Re: WITHIN GROUP patch

From: Tom Lane <tgl(at)sss(dot)pgh(dot)pa(dot)us>
To: Andrew Gierth <andrew(at)tao11(dot)riddles(dot)org(dot)uk>
Cc: Atri Sharma <atri(dot)jiit(at)gmail(dot)com>, Peter Eisentraut <peter_e(at)gmx(dot)net>, Vik Fearing <vik(dot)fearing(at)dalibo(dot)com>, Pg Hackers <pgsql-hackers(at)postgresql(dot)org>, Pavel Stehule <pavel(dot)stehule(at)gmail(dot)com>
Subject: Re: WITHIN GROUP patch
Date: 2013-12-23 17:34:29
Message-ID: 15825.1387820069@sss.pgh.pa.us
Views: Raw Message | Whole Thread | Download mbox | Resend email
Thread:
Lists: pgsql-hackers

I wrote:
> Or, really, why don't we just do the same thing I'm advocating for
> the plain-ordered-set case? That is, if there's a single collation
> applying to all the collatable inputs, that's the collation to use
> for the aggregate; otherwise it has no determinate collation, and
> it'll throw an error at runtime if it needs one.

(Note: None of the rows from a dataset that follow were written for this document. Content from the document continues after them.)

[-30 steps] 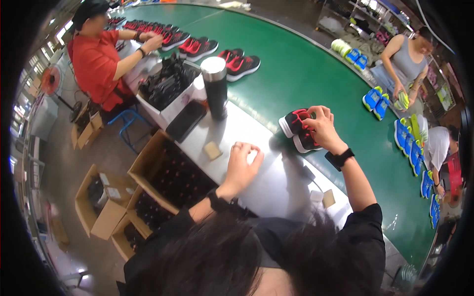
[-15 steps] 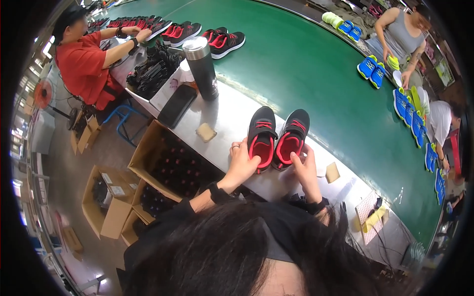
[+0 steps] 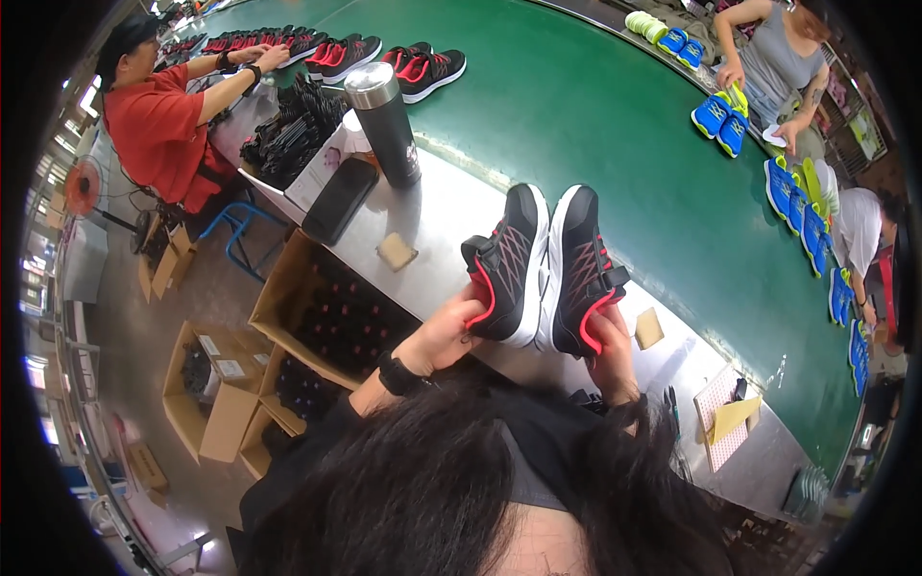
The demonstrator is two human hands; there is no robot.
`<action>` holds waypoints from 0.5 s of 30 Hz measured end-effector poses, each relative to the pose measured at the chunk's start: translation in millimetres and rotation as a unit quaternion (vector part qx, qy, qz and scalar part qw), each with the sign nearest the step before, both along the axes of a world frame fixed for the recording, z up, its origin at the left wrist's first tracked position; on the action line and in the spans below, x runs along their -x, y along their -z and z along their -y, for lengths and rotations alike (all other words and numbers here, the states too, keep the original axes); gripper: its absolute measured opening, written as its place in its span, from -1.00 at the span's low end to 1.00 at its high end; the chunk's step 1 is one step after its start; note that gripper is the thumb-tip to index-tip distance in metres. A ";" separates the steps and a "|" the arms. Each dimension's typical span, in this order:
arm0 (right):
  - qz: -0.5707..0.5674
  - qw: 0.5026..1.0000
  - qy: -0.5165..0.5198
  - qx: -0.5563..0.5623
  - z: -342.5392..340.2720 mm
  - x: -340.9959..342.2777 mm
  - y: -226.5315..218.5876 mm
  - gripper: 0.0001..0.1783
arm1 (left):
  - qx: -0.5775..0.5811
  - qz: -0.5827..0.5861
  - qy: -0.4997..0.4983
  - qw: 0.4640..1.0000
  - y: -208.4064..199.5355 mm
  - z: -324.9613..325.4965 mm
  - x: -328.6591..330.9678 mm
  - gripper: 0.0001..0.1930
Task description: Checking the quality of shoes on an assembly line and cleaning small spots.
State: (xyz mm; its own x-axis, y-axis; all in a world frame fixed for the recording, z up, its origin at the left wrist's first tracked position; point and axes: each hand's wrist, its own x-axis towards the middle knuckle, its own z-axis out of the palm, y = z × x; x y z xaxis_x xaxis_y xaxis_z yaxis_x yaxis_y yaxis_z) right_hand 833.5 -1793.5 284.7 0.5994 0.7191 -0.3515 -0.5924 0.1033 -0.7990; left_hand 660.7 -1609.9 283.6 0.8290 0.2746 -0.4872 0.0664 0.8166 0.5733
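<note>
Two black-and-red shoes (image 3: 545, 267) stand side by side, heels toward the person, at the near edge of the steel table (image 3: 451, 206) — the left hand (image 3: 444, 333) grips one heel, the right hand (image 3: 611, 343) the other (fingers closed on each). A steel flask (image 3: 382, 122) stands beyond.

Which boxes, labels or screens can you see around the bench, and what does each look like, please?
Open cardboard box: brown, under the bench edge, dark items inside.
Floor cartons: brown, white labels on flaps.
Phone: black slab, dark screen, beside steel flask.
</note>
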 end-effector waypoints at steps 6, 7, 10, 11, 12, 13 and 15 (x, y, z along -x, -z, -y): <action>0.215 0.976 -0.012 -0.025 15.0 -17.6 -26.6 -0.32 | -0.262 0.023 -0.076 0.962 -21.8 -4.6 5.8 -0.21; 0.352 0.932 -0.005 0.090 20.8 -18.9 -32.5 -0.33 | -0.475 -0.029 -0.084 0.875 -24.8 -4.0 8.4 -0.21; 0.602 0.781 0.031 0.163 28.3 -19.6 -28.7 -0.36 | -0.709 -0.090 -0.088 0.694 -27.7 6.9 14.7 -0.26; 0.675 0.713 0.003 0.190 30.5 -17.6 -27.9 -0.35 | -0.740 -0.112 -0.064 0.660 -23.5 11.2 16.8 -0.27; 0.740 0.636 -0.026 0.215 33.0 -15.1 -27.0 -0.34 | -0.769 -0.134 -0.041 0.624 -20.1 16.1 18.8 -0.27; 0.728 0.639 -0.053 0.241 34.2 -10.3 -15.6 -0.33 | -0.783 -0.151 -0.020 0.604 -18.3 22.5 19.9 -0.29; 0.724 0.638 -0.049 0.258 35.1 -3.4 -15.6 -0.33 | -0.783 -0.155 -0.025 0.602 -16.0 30.9 19.5 -0.29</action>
State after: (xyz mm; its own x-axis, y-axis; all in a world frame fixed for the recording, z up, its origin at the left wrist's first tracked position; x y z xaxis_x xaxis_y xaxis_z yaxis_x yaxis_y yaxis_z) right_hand 836.9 -1828.5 300.3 0.5260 0.7900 0.3150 0.8214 -0.3759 -0.4289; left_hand 641.2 -1640.7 299.7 0.7359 0.6202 0.2717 0.3670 -0.7026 0.6097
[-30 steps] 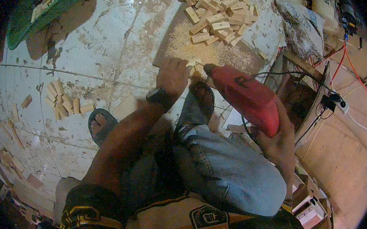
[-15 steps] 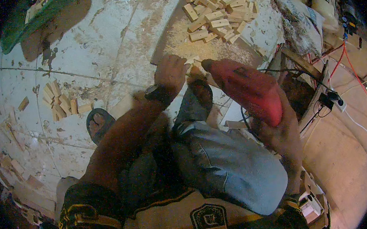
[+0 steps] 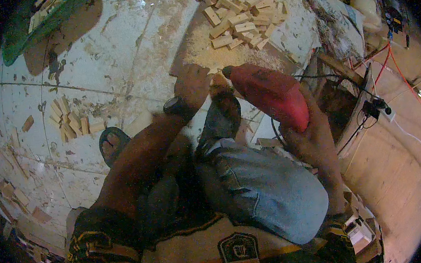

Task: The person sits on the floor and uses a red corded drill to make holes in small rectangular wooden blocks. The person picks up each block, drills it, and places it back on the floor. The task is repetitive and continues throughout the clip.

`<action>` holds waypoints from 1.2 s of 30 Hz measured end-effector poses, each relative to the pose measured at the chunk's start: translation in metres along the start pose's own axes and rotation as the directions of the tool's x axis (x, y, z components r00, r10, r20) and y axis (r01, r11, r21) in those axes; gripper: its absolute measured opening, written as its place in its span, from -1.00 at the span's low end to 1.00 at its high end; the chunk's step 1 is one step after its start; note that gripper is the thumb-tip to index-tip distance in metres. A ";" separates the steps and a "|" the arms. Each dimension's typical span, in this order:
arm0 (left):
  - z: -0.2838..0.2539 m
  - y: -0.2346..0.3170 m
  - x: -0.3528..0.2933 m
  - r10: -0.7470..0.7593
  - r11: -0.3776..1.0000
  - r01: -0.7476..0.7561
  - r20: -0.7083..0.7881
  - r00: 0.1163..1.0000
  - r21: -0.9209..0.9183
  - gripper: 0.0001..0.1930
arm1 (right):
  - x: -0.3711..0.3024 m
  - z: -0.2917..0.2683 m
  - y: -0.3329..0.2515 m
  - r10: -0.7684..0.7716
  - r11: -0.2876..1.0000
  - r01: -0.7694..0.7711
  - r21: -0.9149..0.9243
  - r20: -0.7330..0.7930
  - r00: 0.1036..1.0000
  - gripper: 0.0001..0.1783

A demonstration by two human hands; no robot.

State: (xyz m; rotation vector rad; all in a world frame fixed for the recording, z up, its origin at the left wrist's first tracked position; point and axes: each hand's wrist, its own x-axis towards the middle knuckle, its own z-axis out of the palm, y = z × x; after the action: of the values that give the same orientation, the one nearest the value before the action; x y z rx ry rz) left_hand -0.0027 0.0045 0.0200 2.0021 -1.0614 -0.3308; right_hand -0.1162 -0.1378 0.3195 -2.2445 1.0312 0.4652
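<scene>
My right hand [image 3: 305,139] is wrapped round a red power drill [image 3: 270,93], its fingers mostly hidden beneath the body. The dark nose of the drill points left toward my left hand [image 3: 192,87]. That hand is closed, its fingertips pinching a small pale wooden block [image 3: 213,70] right at the drill's nose. Blur and shadow hide the bit's exact place on the wood. Just below the block is my foot [image 3: 219,84] in a dark sandal. A dark watch sits on my left wrist.
Sawdust covers a brown board [image 3: 190,48] ahead, which bears a heap of drilled wooden blocks [image 3: 243,18]. More blocks [image 3: 72,121] lie on the stained floor at left. A green tub [image 3: 44,33] stands far left. Cables [image 3: 369,110] and a wooden frame are at right.
The drill has moved slightly left, bringing its nose closer to the block and my left hand. The whole view has also shifted a little.
</scene>
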 end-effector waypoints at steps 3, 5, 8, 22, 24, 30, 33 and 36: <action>-0.002 0.000 0.001 -0.046 0.997 0.037 0.129 0.991 0.072 -0.82 | -0.005 0.001 -0.004 0.117 0.993 -0.117 -0.008 0.021 0.993 -0.14; -0.004 0.001 0.000 -0.036 0.999 0.033 0.093 0.995 0.030 -0.85 | -0.004 0.005 -0.005 0.082 0.996 -0.084 0.039 0.050 0.995 -0.12; -0.004 0.000 -0.001 -0.010 1.000 0.006 0.112 0.994 0.031 -0.86 | -0.005 0.013 -0.007 0.089 0.996 -0.090 0.013 0.073 0.993 -0.11; -0.009 0.010 0.007 -0.050 0.986 0.007 0.255 0.966 0.165 -0.81 | -0.044 -0.018 -0.007 0.061 0.939 -0.015 0.345 -0.122 0.991 -0.12; -0.015 0.011 0.011 -0.001 0.982 -0.044 0.239 0.971 0.183 -0.79 | -0.054 -0.018 0.001 0.171 0.922 -0.101 0.374 -0.158 0.972 -0.13; -0.039 0.044 0.069 0.010 0.993 -0.033 0.194 0.981 0.117 -0.73 | -0.066 0.003 0.036 0.236 0.883 -0.101 0.458 -0.248 0.940 -0.13; -0.039 0.073 0.127 0.039 0.999 -0.040 0.011 0.999 0.028 -0.67 | -0.071 0.011 0.048 0.259 0.893 -0.130 0.430 -0.257 0.931 -0.14; -0.055 0.069 0.144 0.072 0.996 -0.076 -0.083 0.994 -0.049 -0.62 | -0.073 0.016 0.054 0.234 0.890 -0.102 0.444 -0.252 0.939 -0.15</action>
State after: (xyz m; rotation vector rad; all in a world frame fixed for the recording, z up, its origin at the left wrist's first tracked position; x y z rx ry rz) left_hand 0.0769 -0.0984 0.1278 1.9090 -1.0628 -0.2336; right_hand -0.2054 -0.1142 0.3265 -1.8683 1.3462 -0.0427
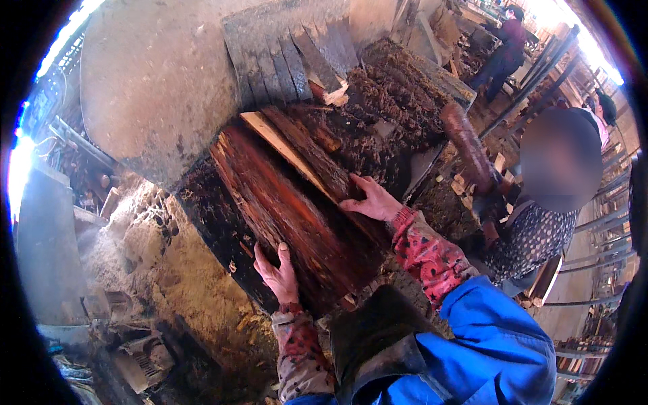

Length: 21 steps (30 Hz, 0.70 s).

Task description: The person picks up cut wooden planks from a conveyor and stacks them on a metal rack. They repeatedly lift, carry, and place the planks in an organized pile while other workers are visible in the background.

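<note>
Red-brown slabs point(277, 196) lie lengthwise between my spread hands: left point(279, 275) at the left edge, right point(373, 200) on the right-hand piece. The dark surface point(209, 219) bears them; sawdust point(185, 266) heaps leftward, strips point(290, 67) hang beyond, a co-worker point(533, 233) is at right.

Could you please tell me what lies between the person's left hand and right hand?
In the head view, a reddish-brown, rough-surfaced piece of wood lies between the left hand and the right hand.
</note>
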Motion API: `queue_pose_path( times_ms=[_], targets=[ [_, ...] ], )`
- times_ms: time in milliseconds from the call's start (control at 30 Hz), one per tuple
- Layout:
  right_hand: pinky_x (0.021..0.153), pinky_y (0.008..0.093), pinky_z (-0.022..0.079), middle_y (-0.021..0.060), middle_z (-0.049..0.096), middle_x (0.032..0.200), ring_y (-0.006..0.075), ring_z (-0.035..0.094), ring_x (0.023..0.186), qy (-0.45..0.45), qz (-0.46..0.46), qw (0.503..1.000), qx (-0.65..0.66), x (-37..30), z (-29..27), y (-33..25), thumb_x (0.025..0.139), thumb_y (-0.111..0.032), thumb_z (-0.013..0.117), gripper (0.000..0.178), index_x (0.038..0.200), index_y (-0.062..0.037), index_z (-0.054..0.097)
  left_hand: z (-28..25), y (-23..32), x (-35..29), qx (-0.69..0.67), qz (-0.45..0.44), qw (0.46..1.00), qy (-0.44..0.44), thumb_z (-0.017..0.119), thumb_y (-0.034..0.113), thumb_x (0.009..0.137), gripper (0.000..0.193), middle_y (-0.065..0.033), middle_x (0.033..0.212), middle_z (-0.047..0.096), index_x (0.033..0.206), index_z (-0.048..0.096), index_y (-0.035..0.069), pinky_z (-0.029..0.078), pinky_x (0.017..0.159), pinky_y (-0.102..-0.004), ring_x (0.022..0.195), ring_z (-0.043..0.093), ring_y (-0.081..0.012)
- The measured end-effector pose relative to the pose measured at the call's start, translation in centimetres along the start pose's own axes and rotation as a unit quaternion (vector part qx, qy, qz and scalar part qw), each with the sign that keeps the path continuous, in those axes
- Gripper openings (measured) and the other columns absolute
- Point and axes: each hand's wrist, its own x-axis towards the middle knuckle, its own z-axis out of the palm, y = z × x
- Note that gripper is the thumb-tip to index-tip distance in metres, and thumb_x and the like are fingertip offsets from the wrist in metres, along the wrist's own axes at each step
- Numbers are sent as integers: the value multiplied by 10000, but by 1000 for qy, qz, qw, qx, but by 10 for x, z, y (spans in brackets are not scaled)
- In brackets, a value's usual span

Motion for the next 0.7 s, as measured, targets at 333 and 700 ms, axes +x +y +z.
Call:
queue_pose_path(
  times_ms=[333, 700],
  targets=[
    [1003, 402, 358, 294, 378, 1304, 428, 409, 1205, -27, -51, 998, 0, 14, 5, -14, 621, -730, 643, 1163, 1417, 5, 222, 0, 10, -2, 17, -10, 1000, -13, 692, 405, 789, 753, -184, 1141, 452, 1338, 376, -1, 382, 937, -388, 1074, 478, -313],
    [909, 420, 404, 264, 497, 1114, 386, 492, 1080, 2, -43, 999, 28, -37, 27, -10, 660, -586, 721, 1066, 1374, 63, 267, -17, -11, -28, -90, 10, 995, -42, 673, 387, 806, 742, -209, 1181, 498, 1350, 359, -7, 367, 960, -381, 1117, 479, -302]
  ],
)
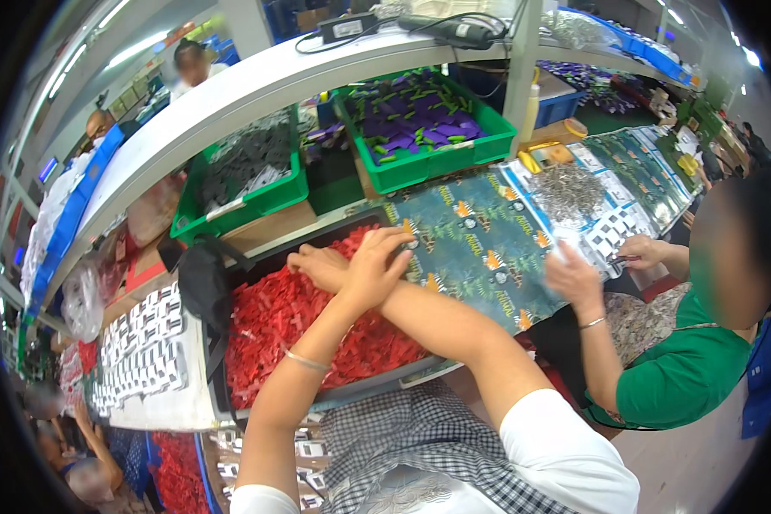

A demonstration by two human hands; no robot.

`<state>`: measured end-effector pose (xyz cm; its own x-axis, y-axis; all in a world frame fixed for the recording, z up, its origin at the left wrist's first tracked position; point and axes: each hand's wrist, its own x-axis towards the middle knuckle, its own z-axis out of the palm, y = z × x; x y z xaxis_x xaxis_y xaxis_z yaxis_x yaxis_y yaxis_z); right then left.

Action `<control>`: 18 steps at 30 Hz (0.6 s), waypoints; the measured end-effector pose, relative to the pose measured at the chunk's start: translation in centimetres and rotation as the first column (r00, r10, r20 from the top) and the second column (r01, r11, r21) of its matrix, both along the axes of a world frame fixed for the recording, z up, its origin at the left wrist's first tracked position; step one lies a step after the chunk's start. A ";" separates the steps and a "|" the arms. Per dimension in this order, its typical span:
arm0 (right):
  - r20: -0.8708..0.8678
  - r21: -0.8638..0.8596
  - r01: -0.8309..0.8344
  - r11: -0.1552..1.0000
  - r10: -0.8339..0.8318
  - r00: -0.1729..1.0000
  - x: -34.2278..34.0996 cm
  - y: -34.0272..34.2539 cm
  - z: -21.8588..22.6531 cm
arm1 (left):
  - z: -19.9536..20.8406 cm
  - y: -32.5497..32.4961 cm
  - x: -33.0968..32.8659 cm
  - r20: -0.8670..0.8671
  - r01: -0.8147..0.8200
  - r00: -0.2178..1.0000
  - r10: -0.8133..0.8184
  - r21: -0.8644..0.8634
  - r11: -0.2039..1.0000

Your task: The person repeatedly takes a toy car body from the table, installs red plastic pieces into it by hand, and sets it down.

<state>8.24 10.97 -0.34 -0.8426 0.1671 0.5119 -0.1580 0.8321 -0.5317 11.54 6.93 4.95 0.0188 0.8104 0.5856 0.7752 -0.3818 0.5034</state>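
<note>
My forearms cross over a dark tray (420, 370) heaped with small red plastic parts (295, 330). My left hand (379, 267), with a thin bracelet at its wrist, lies across my right wrist. Its fingers are bent and apart, pointing toward the patterned table cover, and nothing shows in them. Beneath it, my right hand (319, 266) reaches left over the far part of the red heap. The fingers of that hand are loosely bent, with no part visible in them; whether the fingertips touch the red parts is hard to see.
Green crates hold grey parts (253, 154) and purple and green parts (420, 111) beyond the tray. A black bag (204, 287) hangs at its left edge, beside rows of white parts (141, 351). At right, a green-shirted co-worker (694, 368) handles white pieces near a metal-parts pile (568, 190). A shelf (257, 81) crosses overhead.
</note>
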 end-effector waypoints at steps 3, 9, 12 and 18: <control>0.001 -0.036 -0.039 0.999 0.040 0.999 -0.9 0.1 -1.1 | -0.6 -0.3 -0.4 0.015 -0.084 0.996 0.084 0.049 0.995; -0.156 0.134 0.113 0.985 -0.092 0.983 -0.8 -0.1 -2.4 | 0.8 -0.7 -1.1 -0.068 -0.182 0.978 0.198 0.186 0.965; -0.120 0.155 0.090 0.984 -0.071 0.990 -1.6 0.1 -2.0 | 2.1 0.0 0.8 -0.059 -0.148 0.986 0.159 0.157 0.976; 0.115 -0.088 -0.182 0.979 0.191 0.975 3.7 0.7 -0.6 | 2.6 6.7 9.2 -0.494 0.557 0.646 -0.583 -0.218 0.802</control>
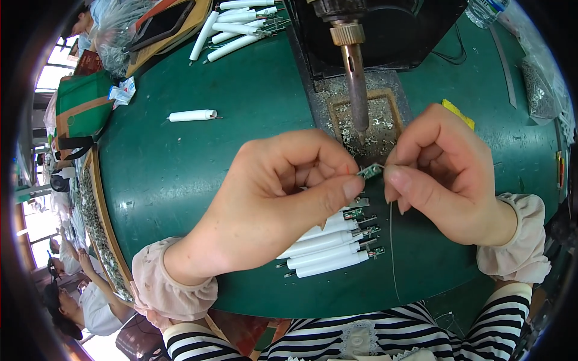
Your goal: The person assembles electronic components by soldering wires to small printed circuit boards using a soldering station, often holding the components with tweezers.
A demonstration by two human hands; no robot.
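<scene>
My left hand point(271, 201) is closed in a pinch, with a small green circuit board point(372, 171) held at its fingertips. Whatever the board joins onto is hidden by the fingers. Opposite it, my right hand point(448, 180) pinches a thin grey wire point(392, 246) close to the board's right end; the wire's tail hangs toward the table's near edge. Just above both hands points the tip of a mounted soldering iron point(357, 90), apart from the board. Several white tubes point(328, 259) with green boards at their right ends lie below my hands, partly covered by the left one.
Under the iron sits a tray point(394, 105) littered with metallic bits. More white tubes point(235, 27) are heaped at the far left, and a single tube point(192, 115) lies nearer. A yellow packet point(459, 114) is behind my right hand. People sit beyond the left edge.
</scene>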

I went and tried to implement this, and realized that it would take some
pretty significant rewriting of parse_collate.c, because of examples
like this:

rank(a,b) within group (order by c collate "foo", d collate "bar")

In the current parse_collate logic, it would throw error immediately
upon being told to merge the two explicit-COLLATE results. We'd
need a way to postpone that error and instead just decide that the
rank aggregate's collation is indeterminate. While that's perhaps
just a SMOP, it would mean that ordered-set aggregates don't resolve
collation the same way as other functions, which pretty much destroys
the argument for this approach.

What's more, the same problem applies to non-hypothetical ordered-set
aggregates, if they've got more than one sortable input column.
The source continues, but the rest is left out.